Da in Süddeutschland bis 2022 die verbleibenden Atomkraftwerke vom Netz gehen, war ursprünglich vorgesehen, mit den neuen Stromtrassen Windstrom nach Süddeutschland zu transportieren. Die Leitungen sollten nach der ursprünglichen Planung fertiggestellt sein, wenn die letzten deutschen Atomkraftwerke vom Netz gehen. Auch die Leitung vom nordrhein-westfälischen Osterath nach Philippsburg in Baden-Württemberg wird erst 2021 und damit zwei Jahre später fertig. Mit diesem Netz soll ebenfalls Strom von der Nordsee nach Süddeutschland transportiert werden.

Mit den Verzögerungen stellt sich die Frage der mittelfristigen Versorgungssicherheit. Das Bundeswirtschaftsministerium sieht die Versorgungssicherheit nicht in Gefahr. Es gebe sogar Überkapazitäten im Markt, erklärte das Ministerium. Die Aufgabe der Netzbetreiber sei es, bei Netzengpässen Gegenmaßnahmen zu ergreifen.

Regierung will nicht von Verzögerung sprechen

Die Bundesregierung bezeichnete es als irreführend, von Verzögerungen zu sprechen. Im vergangenen Jahr verständigten sich Bund und Länder darauf, den unterirdischen Erdkabeln Vorrang zu geben. Damit reagierte die Politik auf den erheblichen Widerstand in der Bevölkerung gegen große Stromtrassen. Mit der Erdverkabelung sei die Voraussetzung geschaffen worden, dass die großen Übertragungsleitungen von den Anwohnern akzeptiert würden, erklärte das Wirtschaftsministerium. „Mit der alten Planung als Freileitung wären diese Trassen wahrscheinlich niemals gebaut worden“, teilte das Ministerium mit. Insofern sei es ein Fortschritt, dass die Leitungen errichtet werden könnten. Es sei klar, dass durch die Umstellung auf Erdkabel neue Planungen erforderlich sind. Da sich die Planungen für den Leitungsausbau in einem frühen Stadium befunden hätten, rechnet das Ministerium aber nicht mit großen Verzögerungen. Nur ein Netzausbau, der von den Menschen mitgetragen werde, könne die Energiewende voranbringen, erklärte das Ministerium. Auch die Bundesnetzagentur sieht die Erdverkabelung als Ausweg an. „Das Erdkabelgesetz verzögert den Netzausbau nicht, es macht ihn erst möglich“, sagte der Chef der Netzagentur, Jochen Homann der Nachrichtenagentur dpa.

Nach Angaben von Experten gibt es schon jetzt erhebliche Probleme, weil für den Windstrom aus dem Norden das Netz nicht ausreicht.

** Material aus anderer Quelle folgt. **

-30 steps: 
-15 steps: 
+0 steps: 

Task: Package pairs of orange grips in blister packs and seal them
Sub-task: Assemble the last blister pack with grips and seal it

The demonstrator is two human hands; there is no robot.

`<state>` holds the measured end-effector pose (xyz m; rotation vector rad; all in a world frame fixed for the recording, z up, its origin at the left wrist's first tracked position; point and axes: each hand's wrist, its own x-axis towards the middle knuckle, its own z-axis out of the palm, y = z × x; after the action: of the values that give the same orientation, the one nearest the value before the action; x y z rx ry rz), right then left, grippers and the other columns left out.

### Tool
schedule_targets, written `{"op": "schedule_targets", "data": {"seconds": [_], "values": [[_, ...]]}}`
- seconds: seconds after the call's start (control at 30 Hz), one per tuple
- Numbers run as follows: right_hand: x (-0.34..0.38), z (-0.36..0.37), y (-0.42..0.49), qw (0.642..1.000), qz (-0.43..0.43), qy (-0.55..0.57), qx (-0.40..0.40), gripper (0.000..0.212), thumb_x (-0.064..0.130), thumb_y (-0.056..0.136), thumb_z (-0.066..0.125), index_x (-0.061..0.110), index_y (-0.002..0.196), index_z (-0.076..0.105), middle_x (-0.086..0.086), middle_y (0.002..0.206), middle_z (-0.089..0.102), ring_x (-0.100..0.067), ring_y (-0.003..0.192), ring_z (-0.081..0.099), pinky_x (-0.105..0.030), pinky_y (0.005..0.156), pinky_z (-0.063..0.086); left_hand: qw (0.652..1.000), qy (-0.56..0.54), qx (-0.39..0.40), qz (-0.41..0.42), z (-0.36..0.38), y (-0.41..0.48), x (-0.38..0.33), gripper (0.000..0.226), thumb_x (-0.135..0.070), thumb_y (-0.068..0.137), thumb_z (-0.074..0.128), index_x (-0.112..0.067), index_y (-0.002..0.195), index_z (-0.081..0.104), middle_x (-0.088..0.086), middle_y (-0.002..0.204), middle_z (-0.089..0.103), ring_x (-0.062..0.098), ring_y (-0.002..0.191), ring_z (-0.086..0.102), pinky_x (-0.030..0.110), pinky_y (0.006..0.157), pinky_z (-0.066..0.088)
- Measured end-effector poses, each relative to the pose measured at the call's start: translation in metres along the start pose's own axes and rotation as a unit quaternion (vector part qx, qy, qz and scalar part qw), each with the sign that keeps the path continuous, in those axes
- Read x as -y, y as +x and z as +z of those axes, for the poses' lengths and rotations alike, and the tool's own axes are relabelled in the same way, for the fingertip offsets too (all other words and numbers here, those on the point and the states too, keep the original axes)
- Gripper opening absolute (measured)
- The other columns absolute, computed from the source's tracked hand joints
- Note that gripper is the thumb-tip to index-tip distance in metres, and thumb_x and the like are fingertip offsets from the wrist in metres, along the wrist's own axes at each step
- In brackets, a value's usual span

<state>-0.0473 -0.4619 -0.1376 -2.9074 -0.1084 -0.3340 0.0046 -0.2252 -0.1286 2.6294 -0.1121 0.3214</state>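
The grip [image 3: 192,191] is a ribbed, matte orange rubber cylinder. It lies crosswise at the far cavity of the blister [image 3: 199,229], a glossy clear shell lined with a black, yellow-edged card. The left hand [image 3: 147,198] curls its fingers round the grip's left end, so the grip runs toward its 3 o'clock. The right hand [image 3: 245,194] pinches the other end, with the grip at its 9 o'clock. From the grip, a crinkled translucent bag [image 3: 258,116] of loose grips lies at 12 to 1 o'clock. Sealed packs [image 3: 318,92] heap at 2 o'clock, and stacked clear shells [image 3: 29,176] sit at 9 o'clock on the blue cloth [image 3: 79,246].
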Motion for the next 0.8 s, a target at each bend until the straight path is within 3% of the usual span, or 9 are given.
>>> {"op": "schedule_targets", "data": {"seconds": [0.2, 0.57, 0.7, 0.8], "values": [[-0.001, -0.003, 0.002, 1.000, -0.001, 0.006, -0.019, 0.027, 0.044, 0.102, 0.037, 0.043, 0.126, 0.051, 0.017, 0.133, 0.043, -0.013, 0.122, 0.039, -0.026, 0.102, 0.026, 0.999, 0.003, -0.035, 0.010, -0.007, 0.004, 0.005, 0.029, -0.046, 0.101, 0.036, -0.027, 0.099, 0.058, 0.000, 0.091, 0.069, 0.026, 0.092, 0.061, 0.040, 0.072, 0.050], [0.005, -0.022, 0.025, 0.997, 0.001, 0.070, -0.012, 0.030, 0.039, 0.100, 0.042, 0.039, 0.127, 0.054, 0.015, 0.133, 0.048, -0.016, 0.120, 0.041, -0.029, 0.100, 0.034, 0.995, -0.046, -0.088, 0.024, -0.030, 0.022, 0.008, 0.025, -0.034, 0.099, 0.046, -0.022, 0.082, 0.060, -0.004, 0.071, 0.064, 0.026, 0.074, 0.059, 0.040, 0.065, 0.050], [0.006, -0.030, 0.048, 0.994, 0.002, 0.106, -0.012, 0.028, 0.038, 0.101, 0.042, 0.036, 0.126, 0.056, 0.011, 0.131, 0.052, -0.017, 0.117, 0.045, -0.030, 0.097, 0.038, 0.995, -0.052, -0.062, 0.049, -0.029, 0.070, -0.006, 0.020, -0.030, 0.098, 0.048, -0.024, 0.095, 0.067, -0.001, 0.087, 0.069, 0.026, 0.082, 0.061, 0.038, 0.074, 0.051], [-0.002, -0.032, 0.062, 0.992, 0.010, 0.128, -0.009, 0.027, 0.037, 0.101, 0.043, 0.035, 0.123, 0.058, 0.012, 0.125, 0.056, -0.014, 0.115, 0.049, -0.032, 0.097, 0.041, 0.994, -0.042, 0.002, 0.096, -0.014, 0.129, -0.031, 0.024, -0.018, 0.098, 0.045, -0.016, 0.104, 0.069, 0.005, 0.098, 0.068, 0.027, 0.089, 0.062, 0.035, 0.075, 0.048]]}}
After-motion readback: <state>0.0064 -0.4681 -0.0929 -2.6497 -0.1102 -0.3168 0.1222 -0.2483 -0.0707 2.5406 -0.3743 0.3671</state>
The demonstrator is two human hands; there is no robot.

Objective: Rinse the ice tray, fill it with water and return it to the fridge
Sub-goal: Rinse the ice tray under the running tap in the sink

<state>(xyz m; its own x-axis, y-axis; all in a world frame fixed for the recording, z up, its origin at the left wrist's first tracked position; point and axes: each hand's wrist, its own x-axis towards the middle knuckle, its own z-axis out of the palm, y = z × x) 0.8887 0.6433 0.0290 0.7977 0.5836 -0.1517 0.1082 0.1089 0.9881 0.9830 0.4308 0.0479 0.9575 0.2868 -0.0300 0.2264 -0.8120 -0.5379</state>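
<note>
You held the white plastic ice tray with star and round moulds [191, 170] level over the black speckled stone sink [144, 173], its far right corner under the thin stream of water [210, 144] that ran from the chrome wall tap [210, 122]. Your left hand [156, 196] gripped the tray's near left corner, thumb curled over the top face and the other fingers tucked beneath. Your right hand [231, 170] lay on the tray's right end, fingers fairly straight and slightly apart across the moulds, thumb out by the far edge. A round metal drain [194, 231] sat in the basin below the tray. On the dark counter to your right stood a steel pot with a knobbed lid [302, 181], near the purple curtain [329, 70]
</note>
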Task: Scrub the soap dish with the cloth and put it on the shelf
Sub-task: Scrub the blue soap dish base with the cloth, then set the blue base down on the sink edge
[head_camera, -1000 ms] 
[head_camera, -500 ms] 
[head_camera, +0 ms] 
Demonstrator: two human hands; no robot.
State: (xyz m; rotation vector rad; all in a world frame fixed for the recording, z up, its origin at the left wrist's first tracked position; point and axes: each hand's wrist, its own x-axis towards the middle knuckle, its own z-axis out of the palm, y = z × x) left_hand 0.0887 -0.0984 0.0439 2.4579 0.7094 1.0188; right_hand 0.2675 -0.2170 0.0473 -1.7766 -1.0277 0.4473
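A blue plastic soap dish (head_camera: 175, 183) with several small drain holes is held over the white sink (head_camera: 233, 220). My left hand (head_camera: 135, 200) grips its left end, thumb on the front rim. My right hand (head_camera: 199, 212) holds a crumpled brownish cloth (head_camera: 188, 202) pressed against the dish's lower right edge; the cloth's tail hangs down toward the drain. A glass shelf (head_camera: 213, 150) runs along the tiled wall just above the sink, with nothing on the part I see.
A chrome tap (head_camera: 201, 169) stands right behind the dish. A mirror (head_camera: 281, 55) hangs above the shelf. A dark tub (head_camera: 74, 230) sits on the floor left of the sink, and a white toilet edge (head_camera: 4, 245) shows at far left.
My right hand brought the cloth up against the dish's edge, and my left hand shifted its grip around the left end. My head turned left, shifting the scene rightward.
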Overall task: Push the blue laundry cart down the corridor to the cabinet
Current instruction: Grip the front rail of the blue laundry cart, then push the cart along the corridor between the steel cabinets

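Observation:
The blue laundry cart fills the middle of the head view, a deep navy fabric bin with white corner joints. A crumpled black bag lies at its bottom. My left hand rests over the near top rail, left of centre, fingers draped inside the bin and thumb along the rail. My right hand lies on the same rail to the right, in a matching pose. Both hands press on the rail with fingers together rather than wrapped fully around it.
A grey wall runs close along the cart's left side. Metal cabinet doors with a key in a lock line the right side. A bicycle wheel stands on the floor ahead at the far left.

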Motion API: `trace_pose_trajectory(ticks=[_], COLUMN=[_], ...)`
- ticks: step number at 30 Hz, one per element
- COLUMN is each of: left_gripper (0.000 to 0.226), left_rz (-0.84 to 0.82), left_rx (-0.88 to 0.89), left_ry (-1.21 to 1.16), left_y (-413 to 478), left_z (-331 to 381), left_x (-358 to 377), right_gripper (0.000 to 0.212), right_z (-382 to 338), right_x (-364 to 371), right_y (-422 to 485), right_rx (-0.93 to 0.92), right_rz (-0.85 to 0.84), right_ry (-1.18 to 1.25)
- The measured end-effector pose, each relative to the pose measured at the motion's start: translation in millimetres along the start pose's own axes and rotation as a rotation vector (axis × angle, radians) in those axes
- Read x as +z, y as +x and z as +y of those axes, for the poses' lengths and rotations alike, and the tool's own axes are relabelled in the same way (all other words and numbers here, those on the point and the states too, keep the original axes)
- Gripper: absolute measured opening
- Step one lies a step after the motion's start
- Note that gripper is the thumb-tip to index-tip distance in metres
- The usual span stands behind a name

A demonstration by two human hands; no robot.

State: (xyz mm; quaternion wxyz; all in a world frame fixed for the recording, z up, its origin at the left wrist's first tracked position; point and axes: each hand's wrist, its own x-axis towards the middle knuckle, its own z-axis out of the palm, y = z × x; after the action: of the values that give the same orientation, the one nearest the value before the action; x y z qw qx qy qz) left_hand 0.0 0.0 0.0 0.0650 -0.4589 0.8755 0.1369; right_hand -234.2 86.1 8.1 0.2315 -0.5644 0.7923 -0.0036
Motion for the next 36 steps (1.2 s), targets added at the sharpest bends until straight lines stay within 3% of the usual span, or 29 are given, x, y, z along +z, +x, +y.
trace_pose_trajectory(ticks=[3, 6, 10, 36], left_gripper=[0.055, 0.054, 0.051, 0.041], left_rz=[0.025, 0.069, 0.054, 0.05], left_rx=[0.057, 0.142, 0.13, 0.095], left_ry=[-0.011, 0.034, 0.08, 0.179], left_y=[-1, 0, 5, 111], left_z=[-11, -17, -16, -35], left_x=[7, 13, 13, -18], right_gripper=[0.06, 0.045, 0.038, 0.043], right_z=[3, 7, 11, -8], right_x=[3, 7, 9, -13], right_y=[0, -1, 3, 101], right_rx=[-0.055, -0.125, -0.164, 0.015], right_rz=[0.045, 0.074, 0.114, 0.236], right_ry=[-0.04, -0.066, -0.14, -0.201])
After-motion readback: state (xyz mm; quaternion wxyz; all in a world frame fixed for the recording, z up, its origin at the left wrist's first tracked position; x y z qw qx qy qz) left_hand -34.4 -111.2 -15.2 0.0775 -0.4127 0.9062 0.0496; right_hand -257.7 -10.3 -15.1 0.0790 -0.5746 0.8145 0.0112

In diesem Fall kommt es zu Zwangsabschaltungen, die von den Stromkunden bezahlt werden müssen. Die Kosten dafür sind zuletzt auf rund eine Milliarde Euro jährlich gestiegen. Wirtschaftsminister Sigmar Gabriel (SPD) verfolgt mit dem Erneuerbare-Energien-Gesetz (EEG) 2016 das Ziel, den Ausbau der Windkraft an Land zu drosseln und an die Übertragungsnetze anzupassen. Der Entwurf des EEG 2016 wird am Mittwoch im Kabinett beraten. Mit dem Gesetz soll auch verhindert werden, dass die Kosten für Zwangsabschaltungen auf ein Vielfaches steigen.

Der schleswig-holsteinische Energieminister Robert Habeck (Grüne) warf der Bundesregierung vor, beim Zeitplan extrem hinterherzuhinken. „Die Verzögerungen bei Suedlink ist sehenden Auges entstanden und politisch von der Bundesregierung und Bayern zu verantworten“, sagte Habeck. Die Energiewende könne nur mit Suedlink funktionieren. Vor allem der CSU-Vorsitzende Horst Seehofer hatte sich dafür eingesetzt, wegen des Widerstands der Bevölkerung auf Erdverkabelung zu setzen.